Emerson Kimura, na Folha de S.Paulo

Mais de um terço dos jovens no Brasil nunca desliga o celular, nem mesmo dentro da sala de aula ou enquanto está dormindo.

É o que diz uma pesquisa feita a partir de dados colhidos entre 2010 e 2011 com 18 mil pessoas com idades de 6 a 18 anos. O estudo, chamado de “Gerações Interativas Brasil”, buscou analisar o comportamento de crianças e jovens com computadores, celulares, games e televisão.

O trabalho foi feito pela Fundação Telefônica Vivo em parceria com o Ibope, a Escola do Futuro da USP e o Fórum Gerações Interativas. O total de respostas coletadas passou por um ajuste, o que resultou em uma amostra de 1.948 crianças (6 a 9 anos de idade) e 2.271 jovens (10 a 18 anos).

Reprodução

“O acesso e o uso efetivo dos aparelhos e serviços celulares pelos jovens brasileiros tende a invadir todo o tempo e todos os espaços da vida cotidiana”, diz o estudo.

Entre jovens, 34,5% nunca desligam o celular. Na mesma faixa etária, 57% desligam o telefone na sala de aula; 24%, ao estudar; 20%, quando estão dormindo; e 9%, quando estão com a família (em atividades como comer ou assistir à televisão).

Deixar o aparelho sempre ligado é uma atitude mais comum entre os jovens da região Norte (41,5%) e menos comum na Centro-Oeste (28,1%). No Sudeste, o índice é de 33,2%.

No país, 74,7% dos jovens têm telefone celular. Entre as crianças (6 a 9 anos), 38,8% dizem usar um aparelho próprio, e 23,4%, o de outras pessoas.

O celular é “a tela da convergência das mídias contemporâneas” e representa “muito mais do que um aparelho destinado apenas a falar e ouvir pessoas”, diz o estudo.
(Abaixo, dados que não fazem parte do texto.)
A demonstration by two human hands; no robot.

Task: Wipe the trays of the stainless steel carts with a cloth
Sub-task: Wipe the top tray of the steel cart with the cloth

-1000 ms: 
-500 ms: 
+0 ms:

Por isso tantos jovens gostam do aparelho e raramente o desligam. “Com o celular, eles fazem o que adoram: jogar e comunicar”, diz à Folha Brasilina Passarelli, que trabalhou na produção do estudo e é coordenadora científica do núcleo de apoio à pesquisa da Escola do Futuro, da USP.

Entre as crianças, é mais comum usar o celular para jogar (66,9%) do que para falar (56,1%) ou mandar mensagens (23,4%). Os jovens dizem que o aparelho serve principalmente para falar (89,5%), mas também para mandar mensagens (60,8%), ouvir música ou rádio (60,6%), usar como relógio ou despertador (57,2%) ou jogar (49,2%), entre outras coisas.
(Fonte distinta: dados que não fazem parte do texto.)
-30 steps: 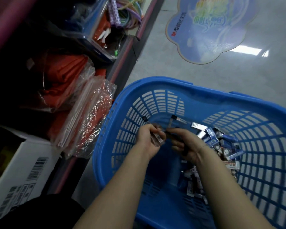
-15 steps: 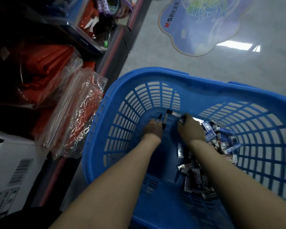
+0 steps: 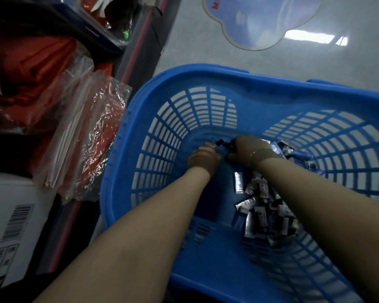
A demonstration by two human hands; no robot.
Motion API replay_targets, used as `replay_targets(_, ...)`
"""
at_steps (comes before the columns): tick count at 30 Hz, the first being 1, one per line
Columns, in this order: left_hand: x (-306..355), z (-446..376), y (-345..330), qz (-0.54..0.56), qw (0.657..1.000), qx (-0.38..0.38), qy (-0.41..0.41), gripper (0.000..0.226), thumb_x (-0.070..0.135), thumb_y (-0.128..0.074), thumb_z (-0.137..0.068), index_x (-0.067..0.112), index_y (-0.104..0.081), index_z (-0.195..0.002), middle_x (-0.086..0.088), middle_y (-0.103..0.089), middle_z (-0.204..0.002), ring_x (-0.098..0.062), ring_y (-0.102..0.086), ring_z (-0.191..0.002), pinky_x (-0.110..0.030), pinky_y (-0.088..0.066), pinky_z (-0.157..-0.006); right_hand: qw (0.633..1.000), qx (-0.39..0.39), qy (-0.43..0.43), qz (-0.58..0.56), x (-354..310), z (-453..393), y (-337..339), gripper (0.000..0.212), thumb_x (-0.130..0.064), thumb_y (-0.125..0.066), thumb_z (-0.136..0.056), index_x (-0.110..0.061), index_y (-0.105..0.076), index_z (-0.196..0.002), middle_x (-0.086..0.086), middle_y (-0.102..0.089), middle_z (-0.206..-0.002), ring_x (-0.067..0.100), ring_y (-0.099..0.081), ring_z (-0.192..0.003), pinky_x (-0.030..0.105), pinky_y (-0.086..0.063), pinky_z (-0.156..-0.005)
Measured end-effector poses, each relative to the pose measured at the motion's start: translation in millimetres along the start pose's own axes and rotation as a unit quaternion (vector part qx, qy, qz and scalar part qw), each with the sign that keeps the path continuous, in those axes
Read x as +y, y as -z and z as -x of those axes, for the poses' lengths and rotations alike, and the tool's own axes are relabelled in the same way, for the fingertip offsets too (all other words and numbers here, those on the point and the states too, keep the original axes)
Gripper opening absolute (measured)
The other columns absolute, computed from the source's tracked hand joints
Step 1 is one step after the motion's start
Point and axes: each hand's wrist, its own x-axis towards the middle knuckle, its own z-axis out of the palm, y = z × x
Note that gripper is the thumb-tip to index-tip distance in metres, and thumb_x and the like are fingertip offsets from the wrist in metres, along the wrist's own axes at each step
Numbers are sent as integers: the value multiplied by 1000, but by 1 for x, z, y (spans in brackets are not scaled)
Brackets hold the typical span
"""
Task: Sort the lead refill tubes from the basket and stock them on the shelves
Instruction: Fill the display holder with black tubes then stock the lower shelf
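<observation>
1. Tubes (image 3: 223, 144) are gripped in curled left hand (image 3: 202, 159) and right hand (image 3: 247, 150) at the basket (image 3: 184, 77) floor's far end, probably being gathered.
2. Loose refills (image 3: 265, 213) are heaped along its right side.

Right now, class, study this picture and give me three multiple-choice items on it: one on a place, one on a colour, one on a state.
1. Where does the loose pile of lead refill tubes lie?
A. on the floor
B. in the basket's right half
C. on the white box

2. What colour is the basket?
A. blue
B. green
C. yellow

3. What is the left hand doing?
A. resting flat on the rim
B. hanging outside the basket
C. gripping tubes low in the basket

Key: 1 B, the pile lies by the right forearm; 2 A, rim and walls are blue; 3 C, black tube ends stick out past its fingers.
</observation>
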Motion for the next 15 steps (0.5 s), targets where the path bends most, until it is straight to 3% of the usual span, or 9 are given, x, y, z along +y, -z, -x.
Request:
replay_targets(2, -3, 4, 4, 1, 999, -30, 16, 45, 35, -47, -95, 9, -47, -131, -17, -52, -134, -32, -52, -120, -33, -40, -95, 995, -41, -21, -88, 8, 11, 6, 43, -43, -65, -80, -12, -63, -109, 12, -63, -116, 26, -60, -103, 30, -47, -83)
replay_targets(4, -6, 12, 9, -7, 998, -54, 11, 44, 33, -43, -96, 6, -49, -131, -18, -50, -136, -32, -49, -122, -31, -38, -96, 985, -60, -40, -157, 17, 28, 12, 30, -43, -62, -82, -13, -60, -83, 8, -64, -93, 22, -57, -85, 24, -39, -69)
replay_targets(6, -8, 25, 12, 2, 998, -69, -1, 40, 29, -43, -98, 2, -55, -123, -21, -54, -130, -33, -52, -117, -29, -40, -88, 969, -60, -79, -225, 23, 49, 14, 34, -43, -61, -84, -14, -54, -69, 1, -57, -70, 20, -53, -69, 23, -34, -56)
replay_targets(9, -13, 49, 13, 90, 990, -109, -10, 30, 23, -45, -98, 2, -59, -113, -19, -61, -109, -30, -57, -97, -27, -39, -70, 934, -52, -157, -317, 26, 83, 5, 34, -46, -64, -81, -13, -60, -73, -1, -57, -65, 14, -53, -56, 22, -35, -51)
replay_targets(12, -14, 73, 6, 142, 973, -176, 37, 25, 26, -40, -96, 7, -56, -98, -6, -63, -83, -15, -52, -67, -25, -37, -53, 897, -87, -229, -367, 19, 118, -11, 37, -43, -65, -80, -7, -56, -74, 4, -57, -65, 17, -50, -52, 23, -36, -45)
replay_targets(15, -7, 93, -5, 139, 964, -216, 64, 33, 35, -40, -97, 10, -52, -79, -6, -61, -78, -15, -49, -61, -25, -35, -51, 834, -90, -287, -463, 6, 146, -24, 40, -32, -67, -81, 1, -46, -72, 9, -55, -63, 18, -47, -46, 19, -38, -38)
A pesquisa comparou a preferência das crianças e dos jovens pelo celular frente a outras telas –televisão e games.

O celular ganha da televisão entre as crianças (45,8% ante 44,8%), mas perde entre os jovens (39,1% ante 48,2%).

MENINAS E MENINOS

Há uma considerável diferença entre a preferência das meninas e a dos meninos. Estes demonstram uma predileção bem maior pela televisão do que pelo celular (49% ante 42% entre crianças e 52% ante 34% entre jovens), enquanto as crianças do sexo feminino já preferem o celular (50% ante 41%) e as jovens mostram-se mais divididas (44% ante 44%).
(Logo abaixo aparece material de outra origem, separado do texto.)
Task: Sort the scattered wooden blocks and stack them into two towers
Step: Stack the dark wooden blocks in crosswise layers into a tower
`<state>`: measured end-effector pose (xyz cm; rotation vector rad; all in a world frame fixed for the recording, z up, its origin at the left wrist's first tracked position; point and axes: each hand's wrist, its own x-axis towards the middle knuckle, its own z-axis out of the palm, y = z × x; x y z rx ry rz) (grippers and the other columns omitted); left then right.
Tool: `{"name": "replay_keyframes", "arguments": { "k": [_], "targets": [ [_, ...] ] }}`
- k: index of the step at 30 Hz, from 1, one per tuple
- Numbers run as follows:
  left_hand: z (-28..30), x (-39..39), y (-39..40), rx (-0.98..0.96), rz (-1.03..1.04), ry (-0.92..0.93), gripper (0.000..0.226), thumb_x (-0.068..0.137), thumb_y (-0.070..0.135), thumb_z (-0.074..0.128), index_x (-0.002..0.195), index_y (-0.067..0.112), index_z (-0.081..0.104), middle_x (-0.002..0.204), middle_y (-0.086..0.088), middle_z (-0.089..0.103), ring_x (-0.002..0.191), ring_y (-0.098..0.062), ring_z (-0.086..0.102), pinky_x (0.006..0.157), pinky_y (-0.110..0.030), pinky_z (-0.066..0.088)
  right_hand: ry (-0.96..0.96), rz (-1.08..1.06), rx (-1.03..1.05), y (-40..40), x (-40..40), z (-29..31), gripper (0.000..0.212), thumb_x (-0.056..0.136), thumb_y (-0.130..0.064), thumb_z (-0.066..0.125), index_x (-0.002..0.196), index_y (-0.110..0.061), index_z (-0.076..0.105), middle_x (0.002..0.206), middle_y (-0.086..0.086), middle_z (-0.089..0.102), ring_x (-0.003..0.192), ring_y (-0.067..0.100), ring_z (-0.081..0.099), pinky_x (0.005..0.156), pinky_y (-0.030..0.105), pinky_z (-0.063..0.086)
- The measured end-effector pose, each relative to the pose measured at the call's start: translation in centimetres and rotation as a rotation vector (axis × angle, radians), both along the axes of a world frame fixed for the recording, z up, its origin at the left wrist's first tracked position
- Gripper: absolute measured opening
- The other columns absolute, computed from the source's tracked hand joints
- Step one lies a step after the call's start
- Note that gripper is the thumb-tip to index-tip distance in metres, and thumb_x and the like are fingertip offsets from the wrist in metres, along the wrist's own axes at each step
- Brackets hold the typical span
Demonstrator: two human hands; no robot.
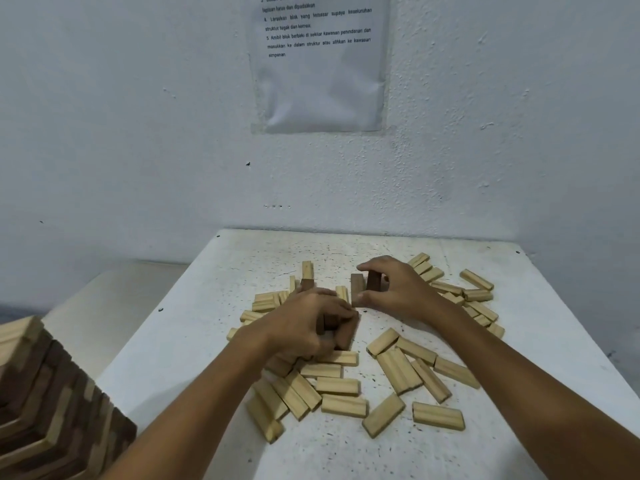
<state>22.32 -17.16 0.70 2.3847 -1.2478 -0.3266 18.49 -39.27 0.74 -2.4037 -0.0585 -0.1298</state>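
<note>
At the table's [194, 341] centre, the left hand [304, 327] curls around dark wooden blocks [341, 332] while the right hand [398, 289] pinches two upright dark blocks [358, 289] at 12 o'clock, pale blocks [438, 415] scattered around; a nudge could topple the upright ones.

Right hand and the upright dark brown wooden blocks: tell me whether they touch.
Touching. The head view shows the right hand pinching the upright dark brown wooden blocks.
</note>
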Motion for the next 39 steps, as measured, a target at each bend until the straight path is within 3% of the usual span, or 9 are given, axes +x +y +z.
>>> {"name": "replay_keyframes", "arguments": {
  "k": [5, 8, 14, 16, 18, 20, 24, 31, 39],
  "targets": [
    [-0.4, -0.1, -0.1, -0.112, 0.03, -0.065, 0.059, 0.065, 0.035, 0.068, 0.123, 0.023, 0.066, 0.116, 0.01, 0.062, 0.107, -0.005, 0.042, 0.09, -0.02, 0.035, 0.09, 0.043, -0.049, 0.8, 1.9, 0.2, 0.063, 0.079, -0.035, 0.077, 0.136, -0.021, 0.054, 0.132, -0.001, 0.052, 0.119, 0.017, 0.051, 0.095, 0.032, 0.046],
    [-0.6, -0.6, 0.0, -0.172, 0.061, -0.086, 0.063, 0.061, 0.038, 0.07, 0.121, 0.019, 0.067, 0.11, 0.013, 0.057, 0.105, -0.004, 0.043, 0.087, -0.011, 0.033, 0.127, 0.008, -0.035, 1.1, 2.5, 0.5, 0.061, 0.082, -0.038, 0.075, 0.135, -0.017, 0.055, 0.117, -0.001, 0.055, 0.105, 0.014, 0.053, 0.076, 0.02, 0.042],
    [-1.0, -1.0, 0.1, -0.197, 0.101, -0.071, 0.072, 0.058, 0.052, 0.061, 0.122, 0.02, 0.065, 0.114, 0.01, 0.056, 0.11, -0.007, 0.045, 0.09, -0.022, 0.042, 0.254, -0.017, -0.017, 1.5, 3.6, 0.9, 0.078, 0.074, -0.018, 0.083, 0.142, -0.011, 0.045, 0.133, 0.009, 0.055, 0.106, 0.022, 0.058, 0.076, 0.027, 0.051],
    [-0.9, -1.2, 0.1, -0.201, 0.108, -0.077, 0.071, 0.058, 0.051, 0.062, 0.122, 0.02, 0.065, 0.115, 0.009, 0.056, 0.11, -0.007, 0.046, 0.091, -0.025, 0.044, 0.31, -0.008, -0.028, 1.5, 3.7, 1.5, 0.079, 0.07, -0.017, 0.086, 0.139, -0.007, 0.048, 0.127, 0.008, 0.059, 0.105, 0.023, 0.059, 0.082, 0.032, 0.052],
    [-0.9, -1.3, 0.0, -0.202, 0.12, -0.075, 0.068, 0.06, 0.047, 0.066, 0.123, 0.02, 0.065, 0.114, 0.01, 0.055, 0.11, -0.008, 0.047, 0.091, -0.027, 0.046, 0.355, 0.009, -0.049, 1.3, 3.8, 1.9, 0.067, 0.066, -0.018, 0.087, 0.125, -0.004, 0.06, 0.115, 0.008, 0.065, 0.103, 0.026, 0.061, 0.087, 0.036, 0.05],
    [-0.8, -1.5, 0.0, -0.204, 0.13, -0.073, 0.066, 0.061, 0.041, 0.069, 0.123, 0.019, 0.065, 0.115, 0.01, 0.055, 0.11, -0.009, 0.048, 0.091, -0.029, 0.047, 0.387, 0.028, -0.051, 1.2, 3.7, 2.3, 0.055, 0.064, -0.019, 0.089, 0.112, -0.007, 0.066, 0.104, 0.004, 0.065, 0.099, 0.025, 0.061, 0.083, 0.035, 0.05],
    [-0.7, -1.6, -0.1, -0.215, 0.138, -0.07, 0.063, 0.061, 0.037, 0.071, 0.122, 0.019, 0.066, 0.114, 0.01, 0.055, 0.109, -0.009, 0.049, 0.089, -0.03, 0.048, 0.413, 0.038, -0.006, 0.8, 3.7, 2.4, 0.051, 0.061, -0.019, 0.09, 0.103, -0.017, 0.062, 0.09, -0.004, 0.054, 0.09, 0.021, 0.055, 0.075, 0.032, 0.047],
    [-0.8, -1.4, -0.1, -0.213, 0.143, -0.057, 0.062, 0.061, 0.038, 0.072, 0.12, 0.02, 0.067, 0.114, 0.01, 0.056, 0.108, -0.008, 0.05, 0.089, -0.028, 0.049, 0.358, 0.04, 0.09, -0.1, 3.5, 1.8, 0.048, 0.06, -0.019, 0.091, 0.092, -0.018, 0.055, 0.086, 0.001, 0.056, 0.074, 0.016, 0.051, 0.062, 0.03, 0.043],
    [-0.4, -1.5, -0.2, -0.231, 0.163, -0.026, 0.061, 0.061, 0.041, 0.074, 0.118, 0.02, 0.067, 0.113, 0.009, 0.056, 0.107, -0.006, 0.051, 0.09, -0.028, 0.048, 0.112, 0.04, 0.218, -0.6, 2.4, -0.1, 0.047, 0.06, -0.019, 0.09, 0.09, -0.02, 0.054, 0.069, 0.003, 0.065, 0.062, 0.014, 0.053, 0.061, 0.031, 0.043]
  ]
}}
Diferenças significativas entre os gêneros também apareceram em outras partes do estudo. Ao escolher entre videogames ou celulares, por exemplo, 54% dos jovens do sexo masculino dizem gostar mais dos primeiros, enquanto 66% das meninas preferem os últimos.

O controle e a vigilância da família é mais intenso sobre as meninas, principalmente em atividades on-line como fazer compras, enviar informações pessoais e compartilhar fotos ou vídeos. Entre os jovens, 16% das meninas dizem que os pais não interferem no seu uso da internet, enquanto 21,5% dos meninos afirmam o mesmo.

O cuidado maior sobre as filhas reflete uma atitude adotada pelas famílias também fora do mundo digital. Essa diferença no tratamento representa, de alguma maneira, valores compartilhados pelos pais, diz Brasilina.

Tablets não aparecem na pesquisa porque não eram tão populares quando ela começou a ser feita, explica a pesquisadora, mas certamente serão incluídos nas próximas. Brasilina ainda espera que, futuramente, seja possível aliar uma pesquisa qualitativa aos fatores quantitativos do estudo atual.